# Problem to solve
Whenever a line in this data holds the word "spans", report that line in full.

Source records
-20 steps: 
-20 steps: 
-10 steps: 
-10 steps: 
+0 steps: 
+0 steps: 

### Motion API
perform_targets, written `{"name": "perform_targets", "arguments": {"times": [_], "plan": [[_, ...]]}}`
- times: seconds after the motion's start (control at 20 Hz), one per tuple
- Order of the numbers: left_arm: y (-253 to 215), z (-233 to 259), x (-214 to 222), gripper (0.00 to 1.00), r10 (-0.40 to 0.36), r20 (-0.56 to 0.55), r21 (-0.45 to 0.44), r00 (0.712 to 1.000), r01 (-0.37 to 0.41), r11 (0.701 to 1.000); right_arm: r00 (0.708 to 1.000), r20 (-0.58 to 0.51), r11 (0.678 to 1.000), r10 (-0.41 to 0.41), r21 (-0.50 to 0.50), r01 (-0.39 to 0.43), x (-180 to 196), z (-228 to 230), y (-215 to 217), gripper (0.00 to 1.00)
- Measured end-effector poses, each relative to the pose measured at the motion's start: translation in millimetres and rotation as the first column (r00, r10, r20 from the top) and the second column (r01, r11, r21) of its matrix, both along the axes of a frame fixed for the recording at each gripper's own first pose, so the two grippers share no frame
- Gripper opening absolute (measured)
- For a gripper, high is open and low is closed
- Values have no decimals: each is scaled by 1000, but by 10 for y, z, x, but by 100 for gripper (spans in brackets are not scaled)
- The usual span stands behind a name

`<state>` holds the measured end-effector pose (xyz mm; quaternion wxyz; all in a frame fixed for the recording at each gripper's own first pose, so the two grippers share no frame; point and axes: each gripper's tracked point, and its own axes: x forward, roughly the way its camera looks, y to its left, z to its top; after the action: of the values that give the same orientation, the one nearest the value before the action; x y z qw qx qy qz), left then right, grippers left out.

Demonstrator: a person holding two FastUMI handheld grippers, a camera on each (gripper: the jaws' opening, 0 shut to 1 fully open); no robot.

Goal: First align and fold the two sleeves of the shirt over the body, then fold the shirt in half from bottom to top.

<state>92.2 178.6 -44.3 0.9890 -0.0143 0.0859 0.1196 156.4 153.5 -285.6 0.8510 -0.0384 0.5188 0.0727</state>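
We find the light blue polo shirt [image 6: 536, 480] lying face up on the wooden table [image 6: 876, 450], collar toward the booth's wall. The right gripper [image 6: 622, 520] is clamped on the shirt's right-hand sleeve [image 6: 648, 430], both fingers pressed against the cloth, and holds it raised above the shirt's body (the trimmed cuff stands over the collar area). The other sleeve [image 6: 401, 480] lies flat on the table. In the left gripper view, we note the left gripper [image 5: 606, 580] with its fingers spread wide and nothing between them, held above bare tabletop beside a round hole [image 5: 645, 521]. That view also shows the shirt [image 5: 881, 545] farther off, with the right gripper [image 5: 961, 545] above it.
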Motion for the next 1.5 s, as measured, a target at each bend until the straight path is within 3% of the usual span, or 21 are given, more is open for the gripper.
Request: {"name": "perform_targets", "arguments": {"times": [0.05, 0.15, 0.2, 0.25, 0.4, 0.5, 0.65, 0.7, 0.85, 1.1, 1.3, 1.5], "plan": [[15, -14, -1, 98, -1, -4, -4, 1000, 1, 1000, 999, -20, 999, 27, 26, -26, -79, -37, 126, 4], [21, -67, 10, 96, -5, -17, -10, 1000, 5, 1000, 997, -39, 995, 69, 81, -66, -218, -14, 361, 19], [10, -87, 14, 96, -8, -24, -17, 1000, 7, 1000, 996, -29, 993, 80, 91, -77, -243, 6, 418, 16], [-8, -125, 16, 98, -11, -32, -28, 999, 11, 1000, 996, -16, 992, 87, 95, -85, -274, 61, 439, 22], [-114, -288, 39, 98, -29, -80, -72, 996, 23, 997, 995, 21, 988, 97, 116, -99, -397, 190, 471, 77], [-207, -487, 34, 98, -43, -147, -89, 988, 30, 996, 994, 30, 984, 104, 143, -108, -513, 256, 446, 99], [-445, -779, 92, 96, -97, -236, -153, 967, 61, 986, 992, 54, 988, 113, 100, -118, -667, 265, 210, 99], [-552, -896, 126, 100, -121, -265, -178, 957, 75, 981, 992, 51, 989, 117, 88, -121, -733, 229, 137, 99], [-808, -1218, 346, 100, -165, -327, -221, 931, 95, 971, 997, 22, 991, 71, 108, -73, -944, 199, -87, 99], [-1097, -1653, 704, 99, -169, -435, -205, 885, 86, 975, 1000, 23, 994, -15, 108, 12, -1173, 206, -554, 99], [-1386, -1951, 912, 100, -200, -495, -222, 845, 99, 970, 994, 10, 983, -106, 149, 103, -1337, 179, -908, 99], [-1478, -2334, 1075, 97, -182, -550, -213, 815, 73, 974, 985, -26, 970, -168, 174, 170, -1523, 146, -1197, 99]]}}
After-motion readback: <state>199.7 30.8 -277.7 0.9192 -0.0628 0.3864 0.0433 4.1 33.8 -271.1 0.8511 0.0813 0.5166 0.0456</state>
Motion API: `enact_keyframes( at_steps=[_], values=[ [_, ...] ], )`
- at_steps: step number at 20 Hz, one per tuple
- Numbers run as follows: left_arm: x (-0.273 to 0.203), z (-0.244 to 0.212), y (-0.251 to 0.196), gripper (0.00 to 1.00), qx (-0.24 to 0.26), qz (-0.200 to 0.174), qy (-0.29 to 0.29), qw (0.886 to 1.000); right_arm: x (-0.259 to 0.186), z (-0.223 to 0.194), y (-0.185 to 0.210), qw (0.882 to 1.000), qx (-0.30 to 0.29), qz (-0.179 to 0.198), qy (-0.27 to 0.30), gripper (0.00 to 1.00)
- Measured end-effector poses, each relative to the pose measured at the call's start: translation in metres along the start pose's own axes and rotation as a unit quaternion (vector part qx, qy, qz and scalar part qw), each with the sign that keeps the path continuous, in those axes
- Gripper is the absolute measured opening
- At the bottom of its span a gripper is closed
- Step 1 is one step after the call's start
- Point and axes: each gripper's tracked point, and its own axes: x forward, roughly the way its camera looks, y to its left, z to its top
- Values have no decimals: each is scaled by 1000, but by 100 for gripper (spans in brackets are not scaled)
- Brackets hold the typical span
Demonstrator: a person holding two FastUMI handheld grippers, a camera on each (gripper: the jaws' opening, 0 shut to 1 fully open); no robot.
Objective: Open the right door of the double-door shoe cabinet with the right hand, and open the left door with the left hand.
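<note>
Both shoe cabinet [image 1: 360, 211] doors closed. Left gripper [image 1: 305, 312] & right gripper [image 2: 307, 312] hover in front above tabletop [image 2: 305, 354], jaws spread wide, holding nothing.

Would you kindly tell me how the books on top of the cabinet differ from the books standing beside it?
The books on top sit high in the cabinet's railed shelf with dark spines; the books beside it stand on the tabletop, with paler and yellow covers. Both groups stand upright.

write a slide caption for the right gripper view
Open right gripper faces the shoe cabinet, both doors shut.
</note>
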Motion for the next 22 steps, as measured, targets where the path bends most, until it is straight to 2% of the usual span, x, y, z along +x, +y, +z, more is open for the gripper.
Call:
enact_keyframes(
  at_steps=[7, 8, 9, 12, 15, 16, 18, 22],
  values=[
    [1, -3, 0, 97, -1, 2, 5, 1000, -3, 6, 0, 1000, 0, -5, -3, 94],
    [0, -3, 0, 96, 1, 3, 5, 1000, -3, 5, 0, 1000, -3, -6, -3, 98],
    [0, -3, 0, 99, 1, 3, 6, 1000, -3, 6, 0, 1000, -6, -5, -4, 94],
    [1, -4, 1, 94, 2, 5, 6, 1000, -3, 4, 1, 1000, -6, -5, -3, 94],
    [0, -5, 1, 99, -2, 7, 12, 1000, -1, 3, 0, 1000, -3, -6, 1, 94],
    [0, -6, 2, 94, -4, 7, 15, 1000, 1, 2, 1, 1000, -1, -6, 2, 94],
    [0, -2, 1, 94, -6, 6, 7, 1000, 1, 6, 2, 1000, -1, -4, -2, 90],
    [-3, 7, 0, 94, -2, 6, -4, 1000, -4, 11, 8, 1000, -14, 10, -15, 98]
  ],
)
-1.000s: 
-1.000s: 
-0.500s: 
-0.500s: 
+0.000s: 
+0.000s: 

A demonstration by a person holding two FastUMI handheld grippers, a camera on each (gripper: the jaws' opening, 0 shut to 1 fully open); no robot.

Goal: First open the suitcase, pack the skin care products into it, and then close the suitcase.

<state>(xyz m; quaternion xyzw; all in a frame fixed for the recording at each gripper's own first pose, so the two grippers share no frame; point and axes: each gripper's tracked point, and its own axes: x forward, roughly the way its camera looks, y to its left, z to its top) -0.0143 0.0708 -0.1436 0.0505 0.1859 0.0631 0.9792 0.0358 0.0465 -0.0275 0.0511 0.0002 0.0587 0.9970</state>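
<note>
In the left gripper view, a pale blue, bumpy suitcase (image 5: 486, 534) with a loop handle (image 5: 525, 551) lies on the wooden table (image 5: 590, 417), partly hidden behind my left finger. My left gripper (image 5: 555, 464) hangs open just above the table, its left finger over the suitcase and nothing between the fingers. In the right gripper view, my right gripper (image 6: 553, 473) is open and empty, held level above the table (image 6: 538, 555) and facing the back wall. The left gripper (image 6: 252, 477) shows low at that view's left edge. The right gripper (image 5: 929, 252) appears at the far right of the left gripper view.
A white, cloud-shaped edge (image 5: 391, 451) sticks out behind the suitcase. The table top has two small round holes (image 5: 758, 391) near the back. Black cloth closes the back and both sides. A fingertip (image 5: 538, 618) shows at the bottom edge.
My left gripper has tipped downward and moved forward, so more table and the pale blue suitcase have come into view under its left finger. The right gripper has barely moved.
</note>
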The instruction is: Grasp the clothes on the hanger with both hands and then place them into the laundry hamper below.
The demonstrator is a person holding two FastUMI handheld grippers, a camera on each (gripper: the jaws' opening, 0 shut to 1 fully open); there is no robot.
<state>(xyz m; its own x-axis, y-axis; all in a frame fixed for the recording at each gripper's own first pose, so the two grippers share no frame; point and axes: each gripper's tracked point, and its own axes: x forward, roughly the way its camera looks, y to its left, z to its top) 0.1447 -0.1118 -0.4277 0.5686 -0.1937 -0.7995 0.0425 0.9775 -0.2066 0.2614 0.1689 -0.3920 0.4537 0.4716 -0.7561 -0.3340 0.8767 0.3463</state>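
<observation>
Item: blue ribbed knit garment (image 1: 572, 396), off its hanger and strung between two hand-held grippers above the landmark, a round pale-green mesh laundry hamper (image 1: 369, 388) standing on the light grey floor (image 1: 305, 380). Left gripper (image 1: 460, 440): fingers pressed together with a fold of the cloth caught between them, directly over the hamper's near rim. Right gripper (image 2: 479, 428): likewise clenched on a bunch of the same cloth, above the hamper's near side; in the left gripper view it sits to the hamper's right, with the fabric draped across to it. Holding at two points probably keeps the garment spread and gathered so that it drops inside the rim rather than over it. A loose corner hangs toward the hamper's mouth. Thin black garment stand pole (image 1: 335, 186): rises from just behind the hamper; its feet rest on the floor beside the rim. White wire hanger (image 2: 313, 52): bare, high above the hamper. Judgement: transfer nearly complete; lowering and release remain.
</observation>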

# Output of the task
- Values have no decimals: each is scaled by 1000, but by 10 for y, z, x, but by 100 for gripper (spans in brackets are not scaled)
- Values have no decimals: each is scaled by 1000, but by 100 for gripper (spans in brackets are not scaled)

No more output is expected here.